The input section start

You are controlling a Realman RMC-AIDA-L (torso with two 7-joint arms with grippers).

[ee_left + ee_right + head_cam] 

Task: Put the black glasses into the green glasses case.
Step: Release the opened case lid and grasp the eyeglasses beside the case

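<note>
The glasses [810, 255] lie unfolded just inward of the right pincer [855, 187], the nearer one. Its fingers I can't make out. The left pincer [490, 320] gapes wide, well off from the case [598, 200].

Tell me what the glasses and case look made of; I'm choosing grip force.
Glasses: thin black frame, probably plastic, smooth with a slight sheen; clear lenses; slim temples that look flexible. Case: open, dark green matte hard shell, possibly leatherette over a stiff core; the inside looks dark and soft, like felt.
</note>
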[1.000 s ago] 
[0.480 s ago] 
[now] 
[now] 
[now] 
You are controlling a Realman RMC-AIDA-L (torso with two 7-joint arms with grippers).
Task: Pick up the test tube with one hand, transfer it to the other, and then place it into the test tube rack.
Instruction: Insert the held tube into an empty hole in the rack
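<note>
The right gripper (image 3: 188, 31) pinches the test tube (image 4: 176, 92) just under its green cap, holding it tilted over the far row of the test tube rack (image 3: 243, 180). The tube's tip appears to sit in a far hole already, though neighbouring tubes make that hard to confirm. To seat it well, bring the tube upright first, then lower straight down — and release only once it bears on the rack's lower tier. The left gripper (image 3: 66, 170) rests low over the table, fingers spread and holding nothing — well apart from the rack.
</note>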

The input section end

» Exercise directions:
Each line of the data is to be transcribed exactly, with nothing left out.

» Answer to this task:
You are controlling a Realman RMC-AIDA-L (torso with two 7-joint arms with grippers).

[ee_left + ee_right + head_cam] 

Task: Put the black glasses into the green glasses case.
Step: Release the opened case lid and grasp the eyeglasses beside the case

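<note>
The glasses [810, 255] lie unfolded just inward of the right pincer [855, 187], the nearer one. Its fingers I can't make out. The left pincer [490, 320] gapes wide, well off from the case [598, 200].

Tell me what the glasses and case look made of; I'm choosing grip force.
Glasses: thin black frame, probably plastic, smooth with a slight sheen; clear lenses; slim temples that look flexible. Case: open, dark green matte hard shell, possibly leatherette over a stiff core; the inside looks dark and soft, like felt.
</note>
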[1.000 s ago] 
[0.480 s ago] 
[now] 
[now] 
[now] 
You are controlling a Realman RMC-AIDA-L (torso with two 7-joint arms with grippers).
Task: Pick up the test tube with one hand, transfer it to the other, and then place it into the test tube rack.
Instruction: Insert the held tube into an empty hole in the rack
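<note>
The right gripper (image 3: 188, 31) pinches the test tube (image 4: 176, 92) just under its green cap, holding it tilted over the far row of the test tube rack (image 3: 243, 180). The tube's tip appears to sit in a far hole already, though neighbouring tubes make that hard to confirm. To seat it well, bring the tube upright first, then lower straight down — and release only once it bears on the rack's lower tier. The left gripper (image 3: 66, 170) rests low over the table, fingers spread and holding nothing — well apart from the rack.
</note>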

The requested output has now been given in full.